Electrical Energy Storage
has remarkable diversity.  Over 200GW is already installed, just in stationary applications.  Some require short bursts of power for milliseconds or minutes.  Others call for substantial amounts of energy, delivered over a period of hours or even days.  This study is concerned with the long-duration (hour plus) sector, with a kW threshold - the market extends to GW power levels.

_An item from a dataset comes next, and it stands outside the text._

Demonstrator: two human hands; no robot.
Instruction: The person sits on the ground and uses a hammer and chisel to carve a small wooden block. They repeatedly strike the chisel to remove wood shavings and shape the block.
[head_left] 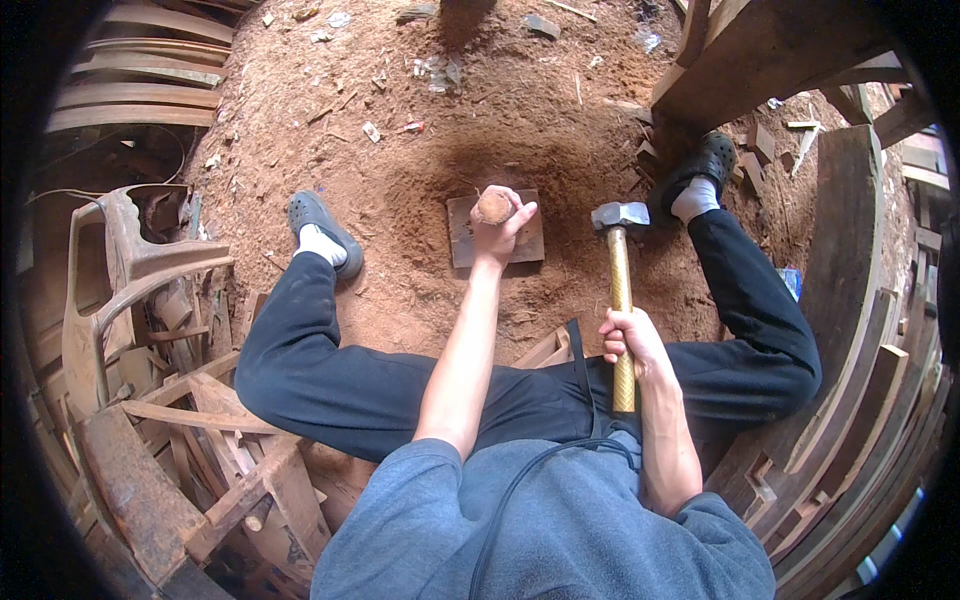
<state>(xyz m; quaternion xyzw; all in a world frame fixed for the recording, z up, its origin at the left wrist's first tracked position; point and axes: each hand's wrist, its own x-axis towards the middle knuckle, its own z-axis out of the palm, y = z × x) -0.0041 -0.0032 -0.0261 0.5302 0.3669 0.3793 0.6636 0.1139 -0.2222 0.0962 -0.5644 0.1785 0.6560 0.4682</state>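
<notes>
My left hand (490, 238) is closed around an upright wooden handle (494, 207), whose round, worn end faces up. What sits at the lower end of that handle is hidden beneath the fist. Under the hand a flat, squarish wooden board (528, 248) lies in a hollow of the sawdust. To the right, my right hand (634, 340) grips a hammer (620, 275) by its yellow patterned handle. The hammer's grey metal head (620, 215) points away from me, apart from the board and from the left hand.
Sawdust and wood chips cover the ground (380, 200) between my spread legs. Curved wooden chair parts (130, 265) and offcuts are heaped at the left. Long planks (835, 300) stand along the right side, and a thick beam (770, 60) reaches in at the far right.
</notes>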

The area covered accounts for scarcely 10% of the $70bn/year storage market, but is entering a period of unprecedented change.  Key factors include:
- huge new markets associated with renewable energy resources and transportation
- growth in established areas (energy management, power quality, motive power) 
- the development and commercialization of new storage technologies

Hundreds of organizations are now developing storage technologies, materials and subsystems.  Hundreds more are assessing the opportunities and threats.  Many thousands of potential users and investors are also evaluating storage.  All need reliable information.  However, information from within the sector is often dangerously optimistic.  This creates a dilemma for strategic planners and potential investors.

The problem is made more difficult by:

the pace of development - many of the eventual winners and losers will be determined by decisions made over the next few years

technical novelty - most of the new storage technologies are at an early stage of development with limited field experience

risk issues - the technical risk is compounded by the scale of some of the potential markets, where failure would carry huge penalties

market diversity - developers and investors need to consider the wide range of prospective applications, each with their own special needs.

EscoVale’s energy storage study is the latest in a series of independent management reports on influential new technologies. Others in the series, on fuel cells and microturbines are also concerned with distributed energy and transportation markets. They provide authoritative information to clients from 30 countries in six continents. The depth of global interest is illustrated by orders for some 500 reports in this series. This also underlines EscoVale’s role as a leading adviser to industry, government and potential investors.

The current program focuses on long-duration energy storage (for applications typically requiring sufficient stored energy for an hour or more of power delivery).  The reports are designed for analysts and decision-makers from:
- technology developers, government agencies and research centers
- suppliers of materials, components and services to the storage sector
- the electricity supply and renewable energy industries
- energy, automotive and equipment companies
- investors and their consultants / advisers.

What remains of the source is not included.